# [WHAT YOU NEED TO DO]
Could you copy every line in the listing below that has the word "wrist"?

# [SUPPLIED DATA]
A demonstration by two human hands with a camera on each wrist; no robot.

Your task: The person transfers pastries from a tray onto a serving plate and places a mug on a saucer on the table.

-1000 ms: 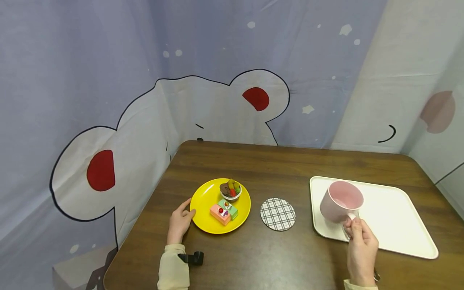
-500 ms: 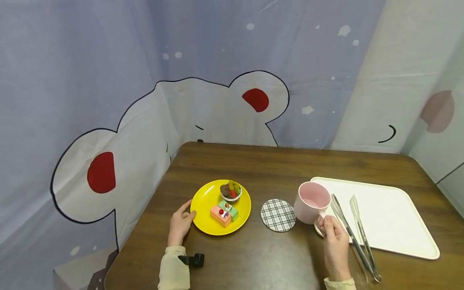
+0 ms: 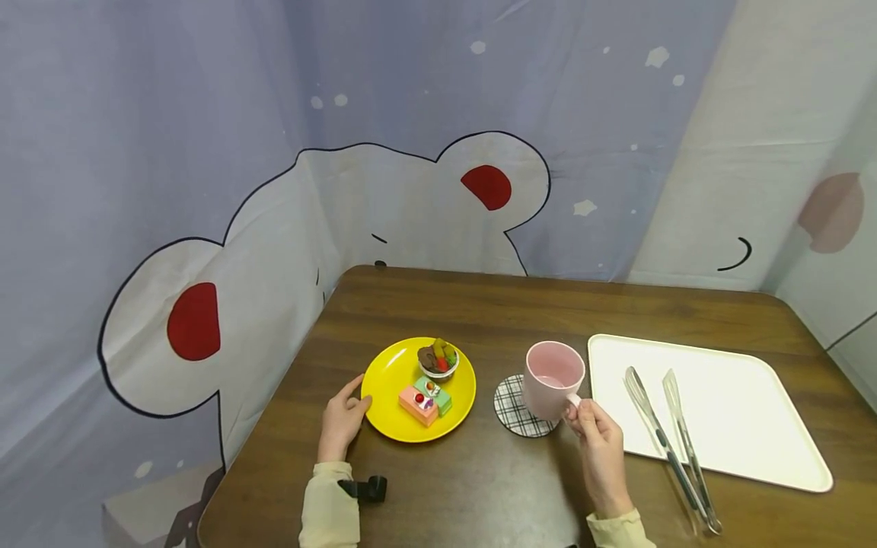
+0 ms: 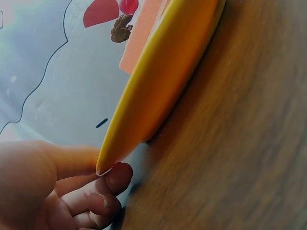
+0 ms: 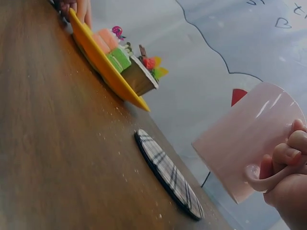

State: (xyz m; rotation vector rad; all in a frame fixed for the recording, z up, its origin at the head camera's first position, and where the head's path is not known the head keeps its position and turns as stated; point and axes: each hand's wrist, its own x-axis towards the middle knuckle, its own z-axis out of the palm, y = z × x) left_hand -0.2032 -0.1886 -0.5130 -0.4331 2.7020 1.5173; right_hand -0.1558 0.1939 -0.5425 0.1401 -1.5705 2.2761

# [SOLUTION]
A demonstration by two human hands with a camera on each wrist; no robot.
State: (xyz m; rotation vector rad; all in a frame fixed for the recording, z up, its origin at the head camera's first position, and where the head's path is not known the head keeps its position and turns as stated; point and axes: each hand's wrist, its own x-axis towards the middle knuckle, its own z-axis out of the palm, y = z × x) left_hand -0.2032 -0.1886 -0.5130 -0.4331 2.7020 1.5173; right_hand -0.1558 0.1939 -0.5425 0.1401 -1.5705 2.2761

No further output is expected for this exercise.